C. The opinions set forth in paragraphs 3 and 4 above are subject to (i) applicable bankruptcy, insolvency, reorganization, moratorium, fraudulent conveyance and other similar laws affecting creditors’ rights and remedies generally, and (ii) general principles of equity including, without limitation, standards of materiality, good faith, fair dealing and reasonableness, equitable defenses and limits as to the availability of equitable remedies, whether such principles are considered in a proceeding at law or in equity.
D. We express no opinion regarding the effectiveness of (i) provisions relating to indemnification, exculpation or contribution, to the extent such provisions may be held unenforceable as contrary to public policy or federal or state securities laws, (ii) any provision waiving the right to object to venue in any court, (iii) any agreement to submit to the jurisdiction of any federal court, (iv) any waiver of the right to jury trial or (v) choice of law provisions.

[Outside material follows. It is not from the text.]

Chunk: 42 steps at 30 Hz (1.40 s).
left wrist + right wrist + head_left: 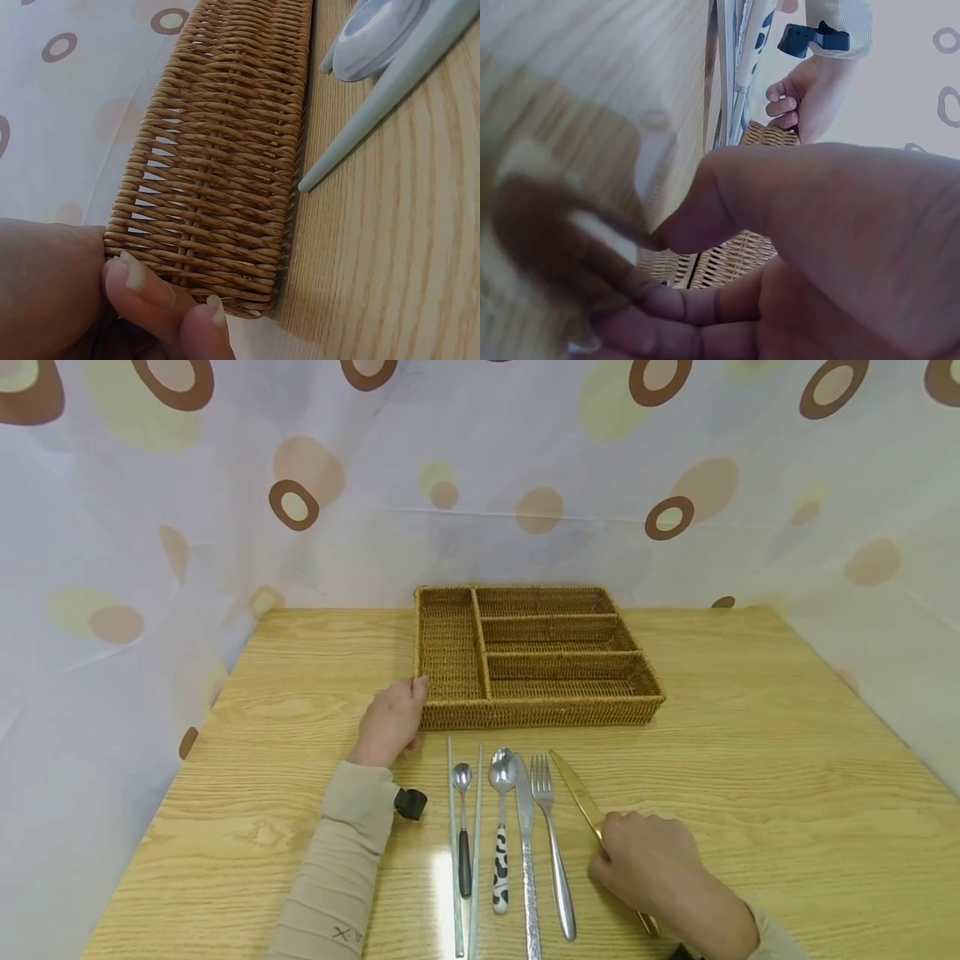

We consent to the filing of this opinion as an exhibit to the Registration Statement, and we further consent to the use of our name under the caption “Legal Matters” in the Registration Statement, the prospectus or any applicable prospectus supplement that forms a part thereof. In giving these consents, we do not admit that we are within the category of persons whose consent is required under Section 7 of the Act or the rules and regulations of the Commission promulgated thereunder.